B-hPD-L1 low B16-F10

Basic Information

Targeting strategy

Gene targeting strategy for B-hPD-L1 low B16-F10 cells. The exogenous promoter and human PD-L1 coding sequence was inserted to replace part of murine exon 3. The insertion disrupts the endogenous murine Pdl1 gene, resulting in a non-functional transcript.

Protein expression analysis

PD-L1 expression analysis in B-hPD-L1 low B16-F10 cells by flow cytometry. Single cell suspensions from wild-type B16-F10, B-hPD-L1 B16-F10 and B-hPD-L1 low B16-F10 cultures were stained with species-specific anti-PD-L1 antibody. Mouse PD-L1 was detectable in wild-type B16-F10 cells. Human PD-L1 was detectable in B-hPD-L1 low B16-F10 cells, and human PD-L1 was expressed highly on the surface of B-hPD-L1 B16-F10 cells. The 2-G02 clone of B-hPD-L1 low B16-F10 cells was used for in vivo experiments.
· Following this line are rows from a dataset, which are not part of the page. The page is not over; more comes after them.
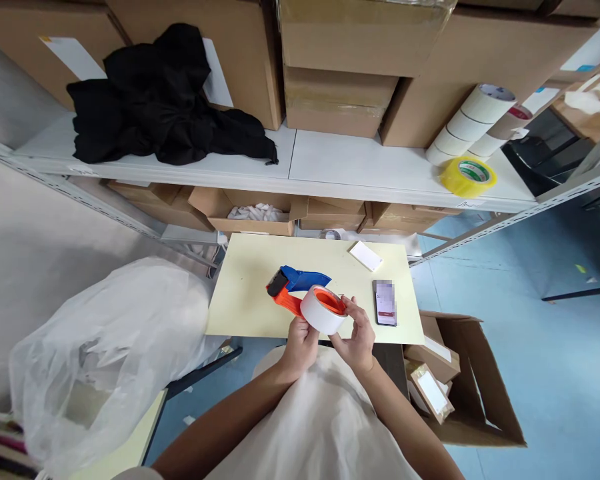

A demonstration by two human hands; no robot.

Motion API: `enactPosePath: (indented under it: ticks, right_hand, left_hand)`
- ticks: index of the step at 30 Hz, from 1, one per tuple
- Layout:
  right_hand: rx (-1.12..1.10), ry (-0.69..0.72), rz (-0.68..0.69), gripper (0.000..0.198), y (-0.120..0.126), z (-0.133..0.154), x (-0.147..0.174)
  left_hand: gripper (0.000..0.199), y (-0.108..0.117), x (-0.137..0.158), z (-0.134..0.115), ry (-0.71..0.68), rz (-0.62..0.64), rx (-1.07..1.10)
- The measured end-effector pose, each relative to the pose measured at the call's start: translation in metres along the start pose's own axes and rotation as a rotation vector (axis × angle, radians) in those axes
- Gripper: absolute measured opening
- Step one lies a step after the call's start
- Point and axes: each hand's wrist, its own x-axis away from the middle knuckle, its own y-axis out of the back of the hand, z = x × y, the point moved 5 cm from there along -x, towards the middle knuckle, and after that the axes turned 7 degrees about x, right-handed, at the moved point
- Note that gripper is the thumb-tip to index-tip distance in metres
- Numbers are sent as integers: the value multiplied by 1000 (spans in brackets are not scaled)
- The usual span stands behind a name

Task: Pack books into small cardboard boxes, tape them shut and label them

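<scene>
An orange and blue tape dispenser (290,303) is held above the pale yellow table (250,267), a white roll of tape (323,312) on its orange hub. My left hand (301,343) is closed around the dispenser's lower part, under the roll; some of its fingers are hidden. On the other side my right hand (357,337) grips the edge of the roll between thumb and fingers. To the right lie a phone (384,303) with a lit screen and, farther back, a small white box or stack of labels (366,256).
Behind the table stands a shelf (330,163) with cartons, black cloth (155,100), stacked tape rolls (470,123) and a yellow tape roll (467,177). An open carton (505,420) with small boxes sits right, a clear plastic bag (110,360) left.
</scene>
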Motion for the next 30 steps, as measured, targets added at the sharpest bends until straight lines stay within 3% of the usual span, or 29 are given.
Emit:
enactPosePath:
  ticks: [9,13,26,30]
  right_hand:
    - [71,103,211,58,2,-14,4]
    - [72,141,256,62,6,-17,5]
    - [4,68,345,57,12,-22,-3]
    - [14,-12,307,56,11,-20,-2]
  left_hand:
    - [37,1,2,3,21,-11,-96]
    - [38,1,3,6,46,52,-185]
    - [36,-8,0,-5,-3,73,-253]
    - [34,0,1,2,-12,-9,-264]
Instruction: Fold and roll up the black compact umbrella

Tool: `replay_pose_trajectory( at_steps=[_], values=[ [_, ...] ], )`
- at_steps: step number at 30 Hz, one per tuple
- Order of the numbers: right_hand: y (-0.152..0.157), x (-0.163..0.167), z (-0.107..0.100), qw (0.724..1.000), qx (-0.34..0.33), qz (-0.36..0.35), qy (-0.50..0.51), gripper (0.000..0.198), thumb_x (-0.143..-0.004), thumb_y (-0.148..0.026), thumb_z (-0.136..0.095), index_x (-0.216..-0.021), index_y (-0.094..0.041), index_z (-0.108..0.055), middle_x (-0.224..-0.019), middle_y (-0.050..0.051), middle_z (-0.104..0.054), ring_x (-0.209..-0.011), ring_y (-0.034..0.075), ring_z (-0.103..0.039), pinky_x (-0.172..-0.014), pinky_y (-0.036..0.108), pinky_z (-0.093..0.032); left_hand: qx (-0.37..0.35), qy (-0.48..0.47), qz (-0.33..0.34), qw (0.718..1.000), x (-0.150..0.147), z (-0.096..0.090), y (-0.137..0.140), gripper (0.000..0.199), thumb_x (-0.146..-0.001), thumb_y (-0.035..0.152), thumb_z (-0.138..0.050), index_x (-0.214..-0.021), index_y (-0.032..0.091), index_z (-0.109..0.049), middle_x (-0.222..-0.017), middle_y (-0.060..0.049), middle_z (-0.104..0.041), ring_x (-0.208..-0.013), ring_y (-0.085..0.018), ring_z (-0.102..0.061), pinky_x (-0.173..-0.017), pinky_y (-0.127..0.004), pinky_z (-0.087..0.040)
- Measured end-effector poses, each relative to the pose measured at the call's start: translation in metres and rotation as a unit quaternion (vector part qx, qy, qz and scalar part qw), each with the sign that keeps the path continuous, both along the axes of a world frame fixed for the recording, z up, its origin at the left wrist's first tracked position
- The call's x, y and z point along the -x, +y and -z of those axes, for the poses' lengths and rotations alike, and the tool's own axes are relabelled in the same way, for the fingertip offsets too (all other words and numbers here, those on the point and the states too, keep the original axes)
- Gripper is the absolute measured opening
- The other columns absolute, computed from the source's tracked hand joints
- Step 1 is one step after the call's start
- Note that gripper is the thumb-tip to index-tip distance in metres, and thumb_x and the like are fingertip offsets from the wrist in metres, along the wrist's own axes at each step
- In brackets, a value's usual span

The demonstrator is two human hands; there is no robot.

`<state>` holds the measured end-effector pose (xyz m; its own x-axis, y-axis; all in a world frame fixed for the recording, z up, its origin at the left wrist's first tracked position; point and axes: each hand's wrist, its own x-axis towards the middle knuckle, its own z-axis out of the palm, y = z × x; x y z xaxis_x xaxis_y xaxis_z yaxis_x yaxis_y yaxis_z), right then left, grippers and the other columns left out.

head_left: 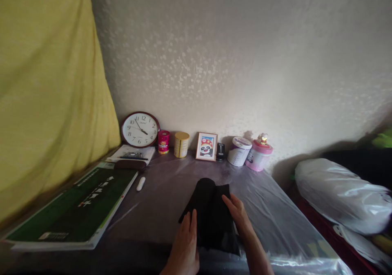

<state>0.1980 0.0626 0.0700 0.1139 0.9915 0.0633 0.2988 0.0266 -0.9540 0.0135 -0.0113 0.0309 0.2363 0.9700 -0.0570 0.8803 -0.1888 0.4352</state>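
Note:
A black folded cloth (211,215) lies at the front middle of the table, with a rounded upper left end and a squarer upper right corner. What kind of cloth item it is, I cannot make out. My left hand (186,240) holds its lower left edge, fingers close together and the thumb hidden. On the opposite side, my right hand (238,211) grips the right edge near the upper corner, fingertips on top of the fabric. The palm sides of both hands are out of sight.
A grey-covered table (159,209) carries a green book (79,205), brown case (130,165) and white stick-like object (141,184). Along the wall stand a clock (141,130), pink tin (163,142), yellow can (181,145), panda picture (206,147) and two tubs (239,152). A plastic bag (339,193) lies right.

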Motion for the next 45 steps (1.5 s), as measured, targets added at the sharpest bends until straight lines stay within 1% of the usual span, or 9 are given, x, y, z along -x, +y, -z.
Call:
replay_pose_trajectory(
  at_steps=[5, 11, 16, 20, 25, 30, 35, 40, 45],
  values=[
    [0.019, 0.037, -0.006, 0.998, -0.012, -0.016, 0.057, 0.045, -0.066, -0.059, -0.06, -0.08, -0.016, -0.063, -0.066, 0.002, -0.063, -0.063, 0.018, -0.058, -0.051, 0.025, -0.043, -0.001, 0.009, 0.003, 1.0, 0.0, -0.002, 0.0, 0.093, -0.057, -0.002, -0.047, -0.141, 0.004, -0.007, -0.149, -0.02, -0.018, -0.136, -0.025, -0.025, -0.109, -0.035, -0.028],
    [0.042, 0.058, 0.02, 1.0, -0.004, -0.008, 0.021, 0.044, -0.068, -0.056, -0.059, -0.084, -0.015, -0.064, -0.06, 0.0, -0.06, -0.06, 0.017, -0.057, -0.051, 0.025, -0.043, 0.014, 0.023, 0.005, 1.0, 0.001, -0.004, 0.003, 0.093, -0.056, -0.002, -0.049, -0.14, 0.002, -0.009, -0.149, -0.02, -0.019, -0.136, -0.025, -0.023, -0.11, -0.034, -0.028],
    [0.049, 0.063, 0.03, 1.0, 0.02, -0.012, 0.002, 0.049, -0.07, -0.049, -0.059, -0.104, -0.013, -0.06, -0.069, 0.002, -0.065, -0.068, 0.019, -0.061, -0.058, 0.027, -0.047, -0.022, 0.009, 0.014, 1.0, 0.003, 0.016, 0.009, 0.085, -0.058, 0.001, -0.05, -0.137, -0.001, -0.02, -0.146, -0.021, -0.025, -0.135, -0.026, -0.025, -0.11, -0.034, -0.028],
    [0.043, 0.069, 0.023, 0.994, 0.035, -0.103, 0.016, 0.047, -0.078, -0.047, -0.049, -0.111, -0.013, -0.054, -0.077, 0.005, -0.069, -0.073, 0.019, -0.064, -0.063, 0.028, -0.049, -0.065, -0.011, 0.01, 0.998, 0.011, 0.033, 0.012, 0.075, -0.062, 0.005, -0.049, -0.134, 0.003, -0.029, -0.139, -0.02, -0.039, -0.13, -0.025, -0.037, -0.107, -0.037, -0.034],
    [0.032, 0.075, 0.016, 0.98, -0.045, -0.174, -0.081, 0.028, -0.083, -0.034, -0.044, -0.101, -0.018, -0.059, -0.083, 0.004, -0.071, -0.078, 0.017, -0.063, -0.074, 0.03, -0.047, -0.144, -0.046, 0.027, 0.988, 0.031, 0.05, 0.012, 0.061, -0.07, 0.022, -0.054, -0.125, 0.003, -0.038, -0.121, -0.024, -0.056, -0.11, -0.03, -0.057, -0.091, -0.039, -0.05],
    [0.019, 0.081, 0.014, 0.953, -0.09, -0.233, -0.172, 0.024, -0.086, -0.029, -0.043, -0.091, -0.024, -0.066, -0.1, 0.001, -0.069, -0.094, 0.018, -0.062, -0.085, 0.03, -0.043, -0.307, -0.084, -0.032, 0.947, 0.035, 0.024, 0.004, 0.037, -0.08, 0.027, -0.046, -0.113, 0.012, -0.044, -0.111, -0.019, -0.058, -0.103, -0.028, -0.059, -0.083, -0.043, -0.054],
    [0.012, 0.08, 0.008, 0.941, -0.06, -0.297, -0.152, 0.026, -0.089, -0.031, -0.043, -0.102, -0.024, -0.064, -0.091, 0.0, -0.071, -0.088, 0.016, -0.064, -0.083, 0.028, -0.044, -0.279, -0.086, 0.044, 0.956, 0.018, -0.01, 0.004, 0.026, -0.071, 0.019, -0.054, -0.097, 0.02, -0.054, -0.107, -0.011, -0.059, -0.097, -0.026, -0.06, -0.082, -0.043, -0.053],
    [0.014, 0.073, 0.009, 0.93, -0.029, -0.355, -0.089, 0.03, -0.091, -0.036, -0.04, -0.104, -0.022, -0.064, -0.087, 0.0, -0.071, -0.08, 0.015, -0.064, -0.077, 0.026, -0.047, -0.227, -0.081, 0.023, 0.97, 0.012, -0.007, 0.01, 0.021, -0.07, 0.017, -0.057, -0.091, 0.02, -0.057, -0.105, -0.01, -0.058, -0.099, -0.027, -0.058, -0.086, -0.048, -0.05],
    [0.015, 0.07, 0.013, 0.928, -0.117, -0.319, -0.151, 0.028, -0.091, -0.035, -0.043, -0.101, -0.025, -0.067, -0.091, 0.001, -0.07, -0.087, 0.016, -0.061, -0.083, 0.029, -0.045, -0.208, -0.084, 0.043, 0.974, 0.015, 0.003, 0.015, 0.025, -0.073, 0.017, -0.053, -0.098, 0.02, -0.055, -0.114, -0.012, -0.053, -0.106, -0.027, -0.055, -0.089, -0.045, -0.049]
  ],
)
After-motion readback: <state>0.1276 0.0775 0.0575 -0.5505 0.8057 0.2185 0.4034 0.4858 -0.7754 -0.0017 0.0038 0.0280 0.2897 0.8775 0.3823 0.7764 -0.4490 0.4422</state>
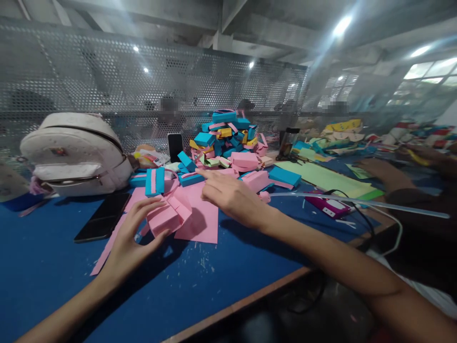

Tumor growth curve & Body weight changes

Subcutaneous homograft tumor growth of B-hPD-L1 low B16-F10 cells. Wild-type B16-F10, B-hPD-L1 B16-F10 and B-hPD-L1 low B16-F10 cells (2×10⁵) were subcutaneously implanted into C57BL/6 mice (female, 7-8-week-old, n=5). Tumor volume and body weight were measured twice a week. (A) Average tumor volume ± SEM. (B)  Body weight (Mean± SEM). Volume was expressed in mm³ using the formula: V=0.5 X long diameter X short diameter². As shown in panel A, B-hPD-L1 low B16-F10 cells were able to establish tumors in vivo and can be used for efficacy studies.

Protein expression analysis of tumor cells

B-hPD-L1 low B16-F10 and B-hPD-L1 B16-F10 cells were subcutaneously transplanted into C57BL/6 mice (n=5), and on 20 days post inoculation, tumor cells were harvested and assessed for human PD-L1 expression by flow cytometry. As shown, human PD-L1 was expressed on the surface of B-hPD-L1 low B16-F10 tumor cells, and it was expressed highly on the surface of B-hPD-L1 B16-F10 tumor cells. Therefore, B-hPD-L1 low B16-F10 cells can be used for in vivo efficacy studies of novel PD-L1 therapeutics.

FMO Control: tumor cells only stained anti-hPD-L1 antibody.